TASK STATEMENT:
Extract the whole listing as it stands. Do not include the pictures.

○ ○ ○

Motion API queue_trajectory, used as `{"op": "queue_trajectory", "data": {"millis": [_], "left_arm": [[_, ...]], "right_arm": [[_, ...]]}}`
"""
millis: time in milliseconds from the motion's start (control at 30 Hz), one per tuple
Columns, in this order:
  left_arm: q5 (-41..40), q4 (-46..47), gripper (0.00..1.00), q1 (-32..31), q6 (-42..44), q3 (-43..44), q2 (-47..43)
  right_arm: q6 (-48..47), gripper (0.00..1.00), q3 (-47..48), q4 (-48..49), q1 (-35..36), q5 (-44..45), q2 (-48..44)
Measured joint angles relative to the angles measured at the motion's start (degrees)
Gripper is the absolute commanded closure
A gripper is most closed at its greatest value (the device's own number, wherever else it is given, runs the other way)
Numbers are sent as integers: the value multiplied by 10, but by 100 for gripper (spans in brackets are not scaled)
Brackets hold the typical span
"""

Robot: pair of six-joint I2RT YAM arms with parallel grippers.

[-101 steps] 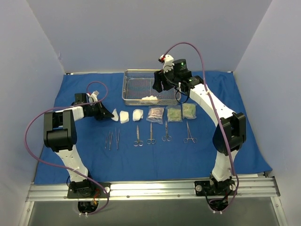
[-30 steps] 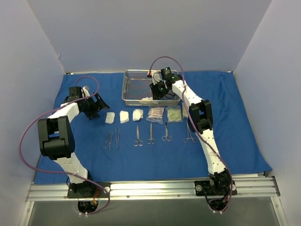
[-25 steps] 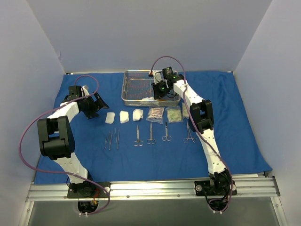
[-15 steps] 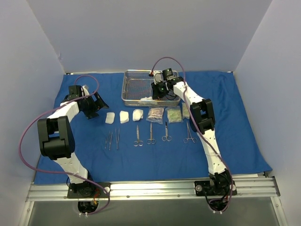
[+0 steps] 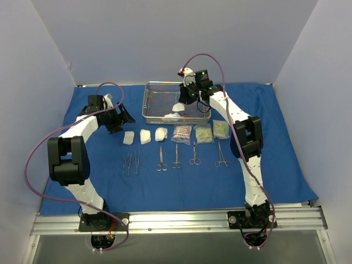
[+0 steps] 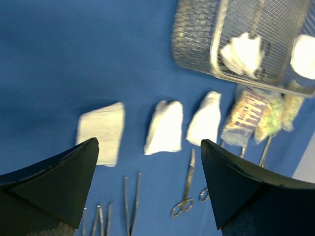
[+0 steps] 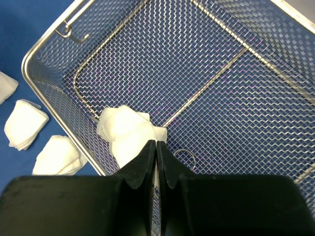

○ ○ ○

TASK SOLUTION:
Motion API queue_trajectory, used as `{"op": "queue_trajectory", "data": {"millis": [_], "left_arm": [[_, ...]], "right_arm": [[_, ...]]}}`
"""
millis: time in milliseconds from the motion's start (control at 30 Hz), one per tuple
Columns, in this order:
  left_arm: q5 (-41..40), q4 (-46..47), gripper (0.00..1.00), q1 (-32..31), q6 (-42..44), q3 (-43..44), q2 (-47..43)
  right_arm: q6 (-48..47), gripper (0.00..1.00), q3 (-47..48), q4 (-48..49), q1 (-35..36), q5 (-44..45), q2 (-48..44)
Measured joint angles relative to the angles measured at the motion's start (degrees)
Gripper is the absolute commanded closure
A gripper is most closed at its greatest value (the device's own number, wherever else it is given, runs the other way)
Numbers are sent as integers: the value multiplied by 10, but by 100 for gripper (spans in brackets are not scaled)
Brackets hold the typical span
"""

Robot: pair of six-joint I2RT YAM arms with parallel grippers.

[-101 steps] 
[-30 steps] 
[-25 steps] 
[-15 steps] 
[+0 steps] 
[+0 steps] 
[+0 steps] 

For this exercise, the answer is now complete.